Le déjeuner passé, nous remontons les haveneaux. Jusqu'au dernier moment, le filet semble vide. Puis quand il n'en reste plus qu'une poche sous la surface, la drisse se fait plus lourde. Et pendant que je termine de hisser, Teuf croche la poche et aide à lever. Le fond du filet est empli de vie. Il dénoue le lacet, et la pêche se vide à nos pieds. Des crevettes, des éperlans, des petites anguilles, des lamproyons. Et nous nous mettons à trier cette pulpe vivante. Les éperlans semblent des éclats de miroir jonchant la masse des crevettes, les lamproyons grivelés cherchent à se coller au pont par leur ventouse, les anguilles rampent sous cette gelée.

Teuf a bien vu que j'avais la main à tout cela. C'est vrai que je connais l'Aigrette sur le bout des doigts.

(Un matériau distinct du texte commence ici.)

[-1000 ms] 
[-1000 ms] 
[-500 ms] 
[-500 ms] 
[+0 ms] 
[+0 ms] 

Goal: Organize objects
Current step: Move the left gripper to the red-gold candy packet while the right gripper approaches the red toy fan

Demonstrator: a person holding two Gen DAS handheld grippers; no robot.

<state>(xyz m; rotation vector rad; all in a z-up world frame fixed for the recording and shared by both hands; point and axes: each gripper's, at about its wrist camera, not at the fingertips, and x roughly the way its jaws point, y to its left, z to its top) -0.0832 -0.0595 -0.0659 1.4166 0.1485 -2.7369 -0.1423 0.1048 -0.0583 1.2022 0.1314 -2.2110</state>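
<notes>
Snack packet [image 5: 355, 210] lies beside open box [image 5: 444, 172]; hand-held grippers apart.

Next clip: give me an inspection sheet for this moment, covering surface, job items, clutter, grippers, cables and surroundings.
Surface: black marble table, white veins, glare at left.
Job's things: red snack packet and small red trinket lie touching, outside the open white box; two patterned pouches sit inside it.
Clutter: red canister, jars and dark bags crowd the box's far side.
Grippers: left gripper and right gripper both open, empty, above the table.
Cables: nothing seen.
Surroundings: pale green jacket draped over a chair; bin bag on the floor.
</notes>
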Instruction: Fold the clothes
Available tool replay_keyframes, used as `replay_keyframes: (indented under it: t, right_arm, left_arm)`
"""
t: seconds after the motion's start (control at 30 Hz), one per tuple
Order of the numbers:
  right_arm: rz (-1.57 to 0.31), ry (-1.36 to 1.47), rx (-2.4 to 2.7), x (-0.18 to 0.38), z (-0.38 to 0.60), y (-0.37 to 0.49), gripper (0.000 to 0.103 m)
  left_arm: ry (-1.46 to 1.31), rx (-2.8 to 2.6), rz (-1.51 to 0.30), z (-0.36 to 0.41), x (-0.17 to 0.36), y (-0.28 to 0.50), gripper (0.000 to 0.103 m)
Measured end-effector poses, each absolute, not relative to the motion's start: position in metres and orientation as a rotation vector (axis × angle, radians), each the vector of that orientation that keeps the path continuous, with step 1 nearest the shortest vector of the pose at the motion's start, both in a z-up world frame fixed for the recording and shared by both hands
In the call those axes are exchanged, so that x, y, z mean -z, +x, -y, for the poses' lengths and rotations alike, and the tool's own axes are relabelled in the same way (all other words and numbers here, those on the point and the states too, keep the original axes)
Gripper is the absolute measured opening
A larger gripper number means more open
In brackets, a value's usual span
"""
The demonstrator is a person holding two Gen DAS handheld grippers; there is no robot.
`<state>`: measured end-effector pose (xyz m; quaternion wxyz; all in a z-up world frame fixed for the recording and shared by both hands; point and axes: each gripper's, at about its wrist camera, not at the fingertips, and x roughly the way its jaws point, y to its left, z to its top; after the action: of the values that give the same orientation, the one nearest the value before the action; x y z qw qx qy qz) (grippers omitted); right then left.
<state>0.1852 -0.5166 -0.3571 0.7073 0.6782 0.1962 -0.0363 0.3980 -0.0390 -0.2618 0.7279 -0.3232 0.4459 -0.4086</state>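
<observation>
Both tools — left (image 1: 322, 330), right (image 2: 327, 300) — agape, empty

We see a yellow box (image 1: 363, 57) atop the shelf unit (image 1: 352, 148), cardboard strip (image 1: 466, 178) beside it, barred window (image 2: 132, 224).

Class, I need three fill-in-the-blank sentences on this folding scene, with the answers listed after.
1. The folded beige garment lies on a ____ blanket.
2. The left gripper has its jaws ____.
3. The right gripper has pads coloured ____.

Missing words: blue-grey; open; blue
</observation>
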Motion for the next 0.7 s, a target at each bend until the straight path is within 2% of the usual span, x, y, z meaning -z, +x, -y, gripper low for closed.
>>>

Et la rivière.
- Et n'oublie pas, me dit-il, tu viendras pêcher avec moi !
- Je viendrai, lui dis-je.
- Ah tu me fais plaisir, Lucas.
- Mais il me faut d'abord trouver ma mère.
- Tu la trouveras, fait-il.
- Ah comme je le souhaite !
- Je suis même certain qu'elle reviendra au pays.
- Alors oui je viendrai pêcher. Je vous indiquerai les coins où se tient le poisson sur notre rive. Et puis à l'automne, je retournerai au collège. Si je veux entrer Lycée de la Mer, il ne faut pas que je perde de temps dans mes études.

Tout en parlant, j'ai commencé à lever l'autre haveneau. Il grouille de la même vie. Quand nous le vidons, j'y découvre un petit créa.
- Mets le dans le seau, dit-il, c'est délicieux.
- Non, fais-je, il faut le laisser vivre, c'est un esturgeon européen.
Sa peau semble être de la corne. Je caresse ses barbillons, je passe une main sous son museau, l'autre sous son ventre, et le porte à la rivière. Et nous le regardons disparaître dans la profondeur.
- T'es un drôle de gars, me dit-il. Tu réussiras, tu as la rivière pour toi.